# Work instruction
How do the records below read from their first line through the line containing "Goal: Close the"? Write those lines out exactly.

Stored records
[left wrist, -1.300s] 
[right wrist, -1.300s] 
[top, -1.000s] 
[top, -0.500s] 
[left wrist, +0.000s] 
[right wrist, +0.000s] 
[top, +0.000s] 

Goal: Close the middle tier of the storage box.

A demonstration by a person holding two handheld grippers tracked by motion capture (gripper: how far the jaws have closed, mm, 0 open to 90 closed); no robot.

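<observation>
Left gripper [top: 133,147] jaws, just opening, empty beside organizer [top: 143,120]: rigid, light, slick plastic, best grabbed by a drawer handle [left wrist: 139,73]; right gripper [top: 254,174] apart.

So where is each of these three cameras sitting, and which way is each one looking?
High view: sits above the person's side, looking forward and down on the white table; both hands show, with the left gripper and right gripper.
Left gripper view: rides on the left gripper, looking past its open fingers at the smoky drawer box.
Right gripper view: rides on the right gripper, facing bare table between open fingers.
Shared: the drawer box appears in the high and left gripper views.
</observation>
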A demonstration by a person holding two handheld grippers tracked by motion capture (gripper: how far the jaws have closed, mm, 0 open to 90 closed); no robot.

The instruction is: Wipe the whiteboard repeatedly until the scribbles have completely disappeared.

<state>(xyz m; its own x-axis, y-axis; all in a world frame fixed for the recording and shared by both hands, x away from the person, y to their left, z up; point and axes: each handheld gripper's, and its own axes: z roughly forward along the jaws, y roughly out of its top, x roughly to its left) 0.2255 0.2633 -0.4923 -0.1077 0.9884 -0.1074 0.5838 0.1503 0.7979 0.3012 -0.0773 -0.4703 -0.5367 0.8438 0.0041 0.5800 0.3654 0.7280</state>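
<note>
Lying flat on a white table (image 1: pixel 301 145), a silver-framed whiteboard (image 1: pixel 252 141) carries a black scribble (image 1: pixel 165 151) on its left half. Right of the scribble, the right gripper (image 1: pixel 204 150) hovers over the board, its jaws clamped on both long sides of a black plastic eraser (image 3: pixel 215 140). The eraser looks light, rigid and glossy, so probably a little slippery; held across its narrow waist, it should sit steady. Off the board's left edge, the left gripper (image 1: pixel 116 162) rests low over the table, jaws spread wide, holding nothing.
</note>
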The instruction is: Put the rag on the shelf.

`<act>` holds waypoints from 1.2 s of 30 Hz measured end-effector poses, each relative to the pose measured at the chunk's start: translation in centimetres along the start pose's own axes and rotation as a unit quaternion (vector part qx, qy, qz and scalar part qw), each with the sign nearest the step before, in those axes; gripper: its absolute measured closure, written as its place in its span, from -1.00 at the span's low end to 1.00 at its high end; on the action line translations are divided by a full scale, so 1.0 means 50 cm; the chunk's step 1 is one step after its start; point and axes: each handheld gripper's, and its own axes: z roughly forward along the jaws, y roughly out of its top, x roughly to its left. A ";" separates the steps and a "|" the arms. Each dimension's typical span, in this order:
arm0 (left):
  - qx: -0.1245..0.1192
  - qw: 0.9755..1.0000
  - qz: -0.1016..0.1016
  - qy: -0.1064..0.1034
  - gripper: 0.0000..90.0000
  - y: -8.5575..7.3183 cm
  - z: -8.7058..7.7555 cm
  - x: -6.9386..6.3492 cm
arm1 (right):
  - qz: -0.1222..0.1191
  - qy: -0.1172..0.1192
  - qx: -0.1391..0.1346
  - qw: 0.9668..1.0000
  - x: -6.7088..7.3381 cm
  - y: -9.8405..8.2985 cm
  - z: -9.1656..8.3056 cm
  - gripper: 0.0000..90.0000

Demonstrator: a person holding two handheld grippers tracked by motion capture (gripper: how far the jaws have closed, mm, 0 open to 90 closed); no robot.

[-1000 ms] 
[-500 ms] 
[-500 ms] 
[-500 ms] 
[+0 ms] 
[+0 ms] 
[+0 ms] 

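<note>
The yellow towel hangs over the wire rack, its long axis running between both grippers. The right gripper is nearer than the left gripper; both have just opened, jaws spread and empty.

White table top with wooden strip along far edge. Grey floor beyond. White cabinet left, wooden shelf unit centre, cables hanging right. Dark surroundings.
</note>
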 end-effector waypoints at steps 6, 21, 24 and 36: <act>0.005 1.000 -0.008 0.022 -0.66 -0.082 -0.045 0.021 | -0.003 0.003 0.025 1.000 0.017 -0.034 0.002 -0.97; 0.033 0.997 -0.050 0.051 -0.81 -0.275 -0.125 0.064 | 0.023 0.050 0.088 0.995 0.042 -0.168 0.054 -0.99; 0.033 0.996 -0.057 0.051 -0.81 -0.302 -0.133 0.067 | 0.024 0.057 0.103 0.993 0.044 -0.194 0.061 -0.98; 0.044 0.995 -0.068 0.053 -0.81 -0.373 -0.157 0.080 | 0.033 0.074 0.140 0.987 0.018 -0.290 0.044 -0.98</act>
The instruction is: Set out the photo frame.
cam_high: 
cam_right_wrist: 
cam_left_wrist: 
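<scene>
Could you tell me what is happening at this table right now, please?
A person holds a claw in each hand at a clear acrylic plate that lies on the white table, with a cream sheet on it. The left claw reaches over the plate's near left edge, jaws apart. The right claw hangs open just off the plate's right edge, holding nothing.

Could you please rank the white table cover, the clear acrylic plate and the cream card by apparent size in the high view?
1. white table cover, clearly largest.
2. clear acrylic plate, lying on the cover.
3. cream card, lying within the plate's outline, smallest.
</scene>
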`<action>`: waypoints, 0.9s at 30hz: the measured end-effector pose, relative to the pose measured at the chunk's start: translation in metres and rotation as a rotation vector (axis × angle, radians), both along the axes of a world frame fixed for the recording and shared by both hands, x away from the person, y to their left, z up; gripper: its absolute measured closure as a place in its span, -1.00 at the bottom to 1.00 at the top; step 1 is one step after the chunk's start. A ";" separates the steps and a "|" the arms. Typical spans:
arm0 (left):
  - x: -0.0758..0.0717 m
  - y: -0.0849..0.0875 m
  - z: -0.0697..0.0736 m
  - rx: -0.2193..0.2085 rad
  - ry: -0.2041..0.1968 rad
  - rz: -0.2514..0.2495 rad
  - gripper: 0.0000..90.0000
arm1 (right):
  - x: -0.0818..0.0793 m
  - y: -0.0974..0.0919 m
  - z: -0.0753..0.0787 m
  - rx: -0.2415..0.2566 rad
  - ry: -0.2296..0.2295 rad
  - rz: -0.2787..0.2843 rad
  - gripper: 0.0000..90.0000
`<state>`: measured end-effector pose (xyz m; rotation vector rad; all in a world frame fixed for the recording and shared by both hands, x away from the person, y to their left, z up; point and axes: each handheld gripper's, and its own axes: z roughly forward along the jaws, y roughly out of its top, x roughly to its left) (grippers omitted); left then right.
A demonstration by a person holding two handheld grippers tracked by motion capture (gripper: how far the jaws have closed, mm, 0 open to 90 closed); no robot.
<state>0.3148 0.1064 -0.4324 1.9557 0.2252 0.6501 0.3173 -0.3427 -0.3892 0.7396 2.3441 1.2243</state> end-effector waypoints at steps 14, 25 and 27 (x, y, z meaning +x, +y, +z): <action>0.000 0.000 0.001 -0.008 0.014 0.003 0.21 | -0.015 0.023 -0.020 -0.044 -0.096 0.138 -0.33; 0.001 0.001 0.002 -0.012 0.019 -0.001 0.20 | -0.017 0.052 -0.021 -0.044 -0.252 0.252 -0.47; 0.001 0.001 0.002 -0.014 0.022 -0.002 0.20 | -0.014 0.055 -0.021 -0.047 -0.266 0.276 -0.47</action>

# Output of the task
[left wrist, -1.300s] 
[right wrist, -1.300s] 
[top, -1.000s] 
[top, -0.500s] 
[left wrist, +0.000s] 
[right wrist, +0.000s] 
[top, +0.000s] 

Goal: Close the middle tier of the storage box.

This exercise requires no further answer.